In territorio messicano, Tijuana è la tappa finale per
la maggior parte dei migranti della Carovana. È attraverso questa frangia di
frontiera che cercheranno di entrare negli USA. Ma Tijuana non è o non vuole
essere preparata ad accoglierli. Nelle ultime settimane la gestione della
Carovana è rimbalzata da uno stato all’altro, e ora si temono le conseguenze
della mancata coordinazione istituzionale.
“Tornatevene al vostro paese!”
Quello che sembra un raggruppamento di tifosi esaltati
non smette di intonare nuovi cori. “Migranti sì, invasori no!

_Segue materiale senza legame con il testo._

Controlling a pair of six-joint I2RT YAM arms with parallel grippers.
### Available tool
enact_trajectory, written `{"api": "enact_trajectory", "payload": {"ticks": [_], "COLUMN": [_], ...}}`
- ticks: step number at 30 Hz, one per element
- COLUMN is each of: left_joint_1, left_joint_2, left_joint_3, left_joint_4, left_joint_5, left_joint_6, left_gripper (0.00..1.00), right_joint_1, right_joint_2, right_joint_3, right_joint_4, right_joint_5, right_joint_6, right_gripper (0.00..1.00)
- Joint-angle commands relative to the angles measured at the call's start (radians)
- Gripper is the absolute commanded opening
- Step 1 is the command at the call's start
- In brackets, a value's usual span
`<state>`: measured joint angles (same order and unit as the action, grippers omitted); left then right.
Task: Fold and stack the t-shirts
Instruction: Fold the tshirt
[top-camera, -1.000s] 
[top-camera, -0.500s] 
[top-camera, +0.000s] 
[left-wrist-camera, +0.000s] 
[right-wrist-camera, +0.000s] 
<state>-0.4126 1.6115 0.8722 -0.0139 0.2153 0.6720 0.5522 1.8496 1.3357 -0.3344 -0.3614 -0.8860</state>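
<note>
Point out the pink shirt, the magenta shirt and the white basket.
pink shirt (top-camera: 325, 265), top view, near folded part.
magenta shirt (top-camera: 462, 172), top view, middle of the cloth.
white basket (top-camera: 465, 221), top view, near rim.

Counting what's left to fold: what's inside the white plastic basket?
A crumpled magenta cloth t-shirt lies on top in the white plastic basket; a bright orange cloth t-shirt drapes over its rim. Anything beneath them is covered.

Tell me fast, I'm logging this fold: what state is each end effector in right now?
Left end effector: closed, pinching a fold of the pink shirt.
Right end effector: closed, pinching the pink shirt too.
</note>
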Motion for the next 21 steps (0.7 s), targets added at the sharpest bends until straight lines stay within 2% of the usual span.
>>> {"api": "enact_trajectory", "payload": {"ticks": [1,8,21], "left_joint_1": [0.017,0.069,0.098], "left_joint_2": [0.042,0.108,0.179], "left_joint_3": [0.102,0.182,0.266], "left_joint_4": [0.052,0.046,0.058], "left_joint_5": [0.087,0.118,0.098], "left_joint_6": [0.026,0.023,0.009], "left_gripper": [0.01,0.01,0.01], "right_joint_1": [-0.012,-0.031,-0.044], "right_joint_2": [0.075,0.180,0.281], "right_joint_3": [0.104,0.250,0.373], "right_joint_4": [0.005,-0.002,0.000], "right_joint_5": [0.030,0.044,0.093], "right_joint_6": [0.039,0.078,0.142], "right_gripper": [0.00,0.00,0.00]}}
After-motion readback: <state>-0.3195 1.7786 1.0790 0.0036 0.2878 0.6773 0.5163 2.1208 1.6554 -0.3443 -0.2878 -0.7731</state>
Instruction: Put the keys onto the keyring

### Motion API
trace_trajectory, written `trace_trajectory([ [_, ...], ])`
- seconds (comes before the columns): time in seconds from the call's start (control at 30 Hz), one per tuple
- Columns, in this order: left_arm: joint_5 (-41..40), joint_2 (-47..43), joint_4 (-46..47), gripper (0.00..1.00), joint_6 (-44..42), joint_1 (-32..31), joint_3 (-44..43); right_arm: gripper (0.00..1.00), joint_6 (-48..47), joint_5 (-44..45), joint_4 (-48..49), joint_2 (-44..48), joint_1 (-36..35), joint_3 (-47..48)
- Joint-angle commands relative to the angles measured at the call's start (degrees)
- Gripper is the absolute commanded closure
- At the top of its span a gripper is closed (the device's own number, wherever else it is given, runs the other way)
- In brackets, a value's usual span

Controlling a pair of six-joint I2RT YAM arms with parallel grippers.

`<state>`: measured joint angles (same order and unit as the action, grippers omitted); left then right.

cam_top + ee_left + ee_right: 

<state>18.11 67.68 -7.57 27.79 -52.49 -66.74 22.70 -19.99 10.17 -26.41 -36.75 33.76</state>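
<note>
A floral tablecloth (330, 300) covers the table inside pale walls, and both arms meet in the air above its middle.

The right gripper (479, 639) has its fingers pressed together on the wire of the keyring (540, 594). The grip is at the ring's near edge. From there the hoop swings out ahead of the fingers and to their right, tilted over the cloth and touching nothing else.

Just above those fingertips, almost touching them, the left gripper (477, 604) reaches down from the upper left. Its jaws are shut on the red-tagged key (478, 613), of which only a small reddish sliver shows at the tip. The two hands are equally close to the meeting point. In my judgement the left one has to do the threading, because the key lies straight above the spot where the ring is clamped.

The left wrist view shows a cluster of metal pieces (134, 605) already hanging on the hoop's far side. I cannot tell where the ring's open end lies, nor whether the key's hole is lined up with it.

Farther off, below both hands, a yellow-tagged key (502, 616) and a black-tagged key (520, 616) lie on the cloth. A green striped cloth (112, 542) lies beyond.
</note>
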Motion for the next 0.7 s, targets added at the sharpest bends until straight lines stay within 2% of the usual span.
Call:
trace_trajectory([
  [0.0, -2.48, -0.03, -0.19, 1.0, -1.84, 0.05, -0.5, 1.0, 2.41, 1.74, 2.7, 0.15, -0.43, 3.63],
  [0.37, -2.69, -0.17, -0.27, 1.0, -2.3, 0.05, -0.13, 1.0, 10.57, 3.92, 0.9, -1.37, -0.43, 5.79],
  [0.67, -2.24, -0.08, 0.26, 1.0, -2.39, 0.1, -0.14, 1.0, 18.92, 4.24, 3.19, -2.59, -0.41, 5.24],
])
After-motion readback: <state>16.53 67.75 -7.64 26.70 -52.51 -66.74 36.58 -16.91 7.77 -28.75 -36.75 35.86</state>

Migranti sì,
invasori no!” cantano ora dall’alto del monumento a Cuauhtémoc. È domenica
mattina e la Zona Rio, il distretto finanziario di Tijuana, è immersa ancora
nella quiete salvo che in questo punto: la rotonda dedicata all’ultimo degli
imperatori aztechi. Alle nove è stato indetto un raduno contro la presenza dei
migranti e i giornalisti sono già pronti, microfono e videocamera alla mano,
per documentare l’arrivo dei manifestanti.
Sono circa cento ma diventeranno tre volte di più
durante la mattinata. Sono di ogni età: ci sono le signore di mezza età,
occhiali scuri e cappellino con visiera. Sembrano divertirsi e davanti alle
telecamere sfoderano un tono di sfida che sorprende. Adolescenti sbarbati si
muovono tra la folla, hanno visto l’evento nelle reti sociali e sono accorsi
per curiosità ma anche perché, dicono, sono preoccupati per la presenza dei
centroamericani. Dalla cima del monumento, vari quarantenni tatuati, dal
portamento marziale e i bicipiti gonfi, attendono con impazienza l’arrivo di
altri partecipanti.
“Basta migrazione incontrollata”, grida il cartello
nelle mani di una bambina pienotta dai lunghi capelli neri. Come lei, molti dei
presenti sventolano manifesti scritti a mano e posano davanti agli obiettivi
dei fotografi; con i microfoni – meglio se di qualche televisione – sono
generosi e spiegano nel dettaglio i motivi del loro disappunto.
“Se fossero migranti messicani che vengono da altre
parti del paese, sarebbe diverso”, puntualizza Joel Barrera, taglio di capelli
militare e occhiali scuri rettangolari. “Ma in questo caso è un’invasione: sono
arrivati a casa nostra senza chiedere il permesso, sono entrati in Messico
abbattendo le frontiere”. Barrera è sulla sessantina, fa l’impiegato ed è
furioso. Accigliato per il sole e per la rabbia, spiega che da due anni gli
insegnanti interinali di Tijuana non vengono pagati: l’arrivo dei
centroamericani, assicura, peggiorerà un panorama lavorativo già di per sé
precario. “Non bisogna stanziare fondi per questi migranti”, insiste. “Finora
si sono comportati in modo molto ingrato, non meritano di essere aiutati”.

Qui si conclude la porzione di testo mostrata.